Because of the news in the oil markets today I thought it would be timely if I publicly post the editorial comments in our weekly Journal. April 8, 2001 From the Desk of the Editor:
This week the Producer Price Index is expected to show a sharp climb, attributed to the rise in oil prices. The question being discussed is whether or not this is something to concerned about in the coming months?
Regardless of the instability of the Middle East, which is a chronic problem, there are a few factors that limit, mitigate or negate the effects which have caused the cost of oil to truly affect the economy. Recognition that hurting their customers is not in the best interest of OPEC, the decrease in OPEC's share of the worlds oil supply and the current oil inventory are among those factors.
During the past oil shocks the economic damage to the capitalist world caused the OPEC nations as much, if not more, damage. Since many of those countries have their entire economy build around the selling of oil, and much of populous lives in a socialist type system, with oil revenue trickling down to the masses. Hurting their oil revenue will only further aggravate the unrest the Middle East is now having.
OPEC's share has fallen from over 50% of the worlds oil production to somewhere around 28%. Other nations, including Russia, stand to gain market share if OPEC fails to deliver.

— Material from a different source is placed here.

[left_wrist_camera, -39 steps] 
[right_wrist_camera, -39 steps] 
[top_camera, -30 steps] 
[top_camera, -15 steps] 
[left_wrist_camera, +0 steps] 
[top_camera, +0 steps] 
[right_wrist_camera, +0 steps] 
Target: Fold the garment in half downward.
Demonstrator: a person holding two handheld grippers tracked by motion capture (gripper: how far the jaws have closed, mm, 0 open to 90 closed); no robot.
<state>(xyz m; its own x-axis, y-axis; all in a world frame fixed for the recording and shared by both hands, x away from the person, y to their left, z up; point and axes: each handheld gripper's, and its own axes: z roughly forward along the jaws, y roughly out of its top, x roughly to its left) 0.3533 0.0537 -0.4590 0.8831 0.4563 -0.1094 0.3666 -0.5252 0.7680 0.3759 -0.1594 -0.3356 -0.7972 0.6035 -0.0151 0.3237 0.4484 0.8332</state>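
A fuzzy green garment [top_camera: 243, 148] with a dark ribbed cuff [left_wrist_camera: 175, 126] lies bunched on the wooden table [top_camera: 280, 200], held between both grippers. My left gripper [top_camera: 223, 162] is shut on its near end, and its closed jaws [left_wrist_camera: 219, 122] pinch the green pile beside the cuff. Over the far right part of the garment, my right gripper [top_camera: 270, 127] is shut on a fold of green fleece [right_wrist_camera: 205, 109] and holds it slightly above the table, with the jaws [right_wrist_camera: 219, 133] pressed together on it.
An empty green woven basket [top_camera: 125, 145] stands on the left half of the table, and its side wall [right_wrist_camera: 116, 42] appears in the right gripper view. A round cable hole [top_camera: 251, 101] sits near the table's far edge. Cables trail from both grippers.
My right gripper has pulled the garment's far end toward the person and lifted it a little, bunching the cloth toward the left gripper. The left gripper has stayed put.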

Lastly, as we have mentioned in the daily commentary, the crude oil inventory is close to its high, which should limit price increases. The graph below shows 5 years of oil inventory data.
(Unable to post graph)
I don't see much of a concern that we will have another oil shock. As far as oil/oil service company stocks go, they will trade on perception of supply problems, valuation (most stocks remain fairly valued to undervalued), and demand, (we are entering a seasonally high demand period.)